Marksist-leninistler her ulusal hareketi desteklemezler. Sadece anti-emperyalist, devrimci demokratik ve/veya sosyalist perspektifi olan ulusal hareketleri desteklerler. Emperyalizm çağında ulusal kurtuluş devrimleri ya anti-emperyalist bir siyasal hattı izleyerek dünya devrimci bloğuna dahil olurlar. Veyahut emperyalizmle işbirliği yaparak karşı-devrimci dünya cephesinde yer alırlar. Ya o ya bu! Arada başka bir yol yoktur. Bunu vurgulamak isterim.

Bu arada, yeri gelmişken, Lenin’in ulusal sorun konusundaki siyasal tavrı taktik olarak kesinlikle yanlış değildi. Ancak stratejik bakımdan sorunluydu. Bugün, son tahlilde, bir federasyon görünümü kazanmış Sovyet uluslar sorununun, mesela, Ukrayna sorununun da, bu bakımdan, geriye doğru yeniden eleştirel olarak değerlendirilmesinde yarar var. Lenin taktik olarak; ama R. Luksemburg da stratejik olarak doğruydular(2).

Son olarak, bugünkü dünya ve Türkiye düzensizliğinde bu “Kürt sorunu” nun, hele iktidarı ve muhalefetiyle, bu mevcut siyasal oyuncularla devrimci, demokratik şekilde çözülmesini beklemek safdilliktir. Dejavu olmak aptallara göredir.

NOTLAR:

1) Bununla birlikte, Kürt sorunu bugün itibarıyla Öcalan’ı, Kandil’i, DEM’i aşan bir uluslararası sorun haline gelmiştir. Öte yandan, bu üçünün arasında da siyasal olarak tam bir uyuşma söz konusu değildir.

Şunu da söylemeliyim: Öcalan’ın yıllarca ikamet ettiği Suriye’den çıkartılması ve Türk devletine teslim edilmesi, Türkiye’nin çıkarları veya Türkiye halkının iyiliği gözetildiği için değil, ABD’nin emperyalist BOP hazırlıkları ve buradan kaynaklanan ihtiyaçları öngörülerek, ABD tarafından gerçekleştirilmiştir. NATO’nun emir-komuta zincirine tabi olan TSK da bu emperyalist planın aracı olmuştur.
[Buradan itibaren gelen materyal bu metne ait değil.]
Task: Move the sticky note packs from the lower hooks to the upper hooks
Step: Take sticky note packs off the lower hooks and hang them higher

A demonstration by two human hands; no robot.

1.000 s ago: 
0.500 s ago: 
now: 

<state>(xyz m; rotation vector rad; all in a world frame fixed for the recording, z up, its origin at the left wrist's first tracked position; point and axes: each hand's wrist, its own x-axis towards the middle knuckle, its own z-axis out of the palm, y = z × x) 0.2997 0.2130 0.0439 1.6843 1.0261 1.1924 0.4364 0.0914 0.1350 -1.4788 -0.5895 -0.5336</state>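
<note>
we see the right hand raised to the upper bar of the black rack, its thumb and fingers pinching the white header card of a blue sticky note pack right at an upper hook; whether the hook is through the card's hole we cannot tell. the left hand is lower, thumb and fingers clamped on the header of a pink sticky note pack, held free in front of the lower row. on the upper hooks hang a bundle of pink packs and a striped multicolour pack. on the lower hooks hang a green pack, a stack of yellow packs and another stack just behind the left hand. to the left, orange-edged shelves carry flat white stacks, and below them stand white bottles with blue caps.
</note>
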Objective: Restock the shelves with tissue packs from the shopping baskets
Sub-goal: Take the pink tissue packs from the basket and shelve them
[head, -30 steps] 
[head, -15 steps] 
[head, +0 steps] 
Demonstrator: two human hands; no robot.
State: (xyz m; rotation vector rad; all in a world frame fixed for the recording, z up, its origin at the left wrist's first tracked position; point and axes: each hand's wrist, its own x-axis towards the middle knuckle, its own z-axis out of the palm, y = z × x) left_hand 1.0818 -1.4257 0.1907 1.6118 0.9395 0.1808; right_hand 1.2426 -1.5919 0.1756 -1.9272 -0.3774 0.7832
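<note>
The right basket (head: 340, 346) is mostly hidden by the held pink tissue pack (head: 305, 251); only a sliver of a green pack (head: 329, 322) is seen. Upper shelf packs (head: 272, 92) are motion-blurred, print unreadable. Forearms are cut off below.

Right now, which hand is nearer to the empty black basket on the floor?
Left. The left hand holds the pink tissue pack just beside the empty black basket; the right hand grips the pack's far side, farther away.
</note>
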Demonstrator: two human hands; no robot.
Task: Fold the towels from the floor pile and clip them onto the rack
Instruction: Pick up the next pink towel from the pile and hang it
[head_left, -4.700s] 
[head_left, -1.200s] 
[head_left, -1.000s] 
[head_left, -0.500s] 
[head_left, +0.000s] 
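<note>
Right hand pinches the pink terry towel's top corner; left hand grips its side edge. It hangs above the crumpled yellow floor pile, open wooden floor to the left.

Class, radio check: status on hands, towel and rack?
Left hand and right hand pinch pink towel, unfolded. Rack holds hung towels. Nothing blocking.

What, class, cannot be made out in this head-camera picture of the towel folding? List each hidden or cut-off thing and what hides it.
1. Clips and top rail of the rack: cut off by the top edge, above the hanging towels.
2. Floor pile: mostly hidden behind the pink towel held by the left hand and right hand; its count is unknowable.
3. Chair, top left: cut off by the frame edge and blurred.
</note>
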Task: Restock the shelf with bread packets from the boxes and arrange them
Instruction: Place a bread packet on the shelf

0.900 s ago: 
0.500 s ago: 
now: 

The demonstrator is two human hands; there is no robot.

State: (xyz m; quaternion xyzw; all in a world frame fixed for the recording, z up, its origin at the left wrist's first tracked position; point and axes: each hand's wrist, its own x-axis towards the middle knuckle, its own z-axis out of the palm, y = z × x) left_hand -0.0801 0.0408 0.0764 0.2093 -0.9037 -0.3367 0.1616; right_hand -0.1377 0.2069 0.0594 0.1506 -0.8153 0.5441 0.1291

Biraz daha ileride bu aynı TSK “kozmik oda” sının anahtarını da söz konusu zincire dahil olmanın gereği olarak vaktiyle “düşman” ilan ettiklerine teslim edecektir.

2) Nitekim, daha yirmili yılların başında, Lenin’in sağlığında, siyasal olarak her zaman Menşevik geleneğin güçlü olduğu Gürcistan’da i”ulusal sorun” etrafında ilk önemli çatışma patlak vermiş, Stalin’in, Lenin’e rağmen müdahalesiyle Gürcistan’da işler rayına oturtulmuştu.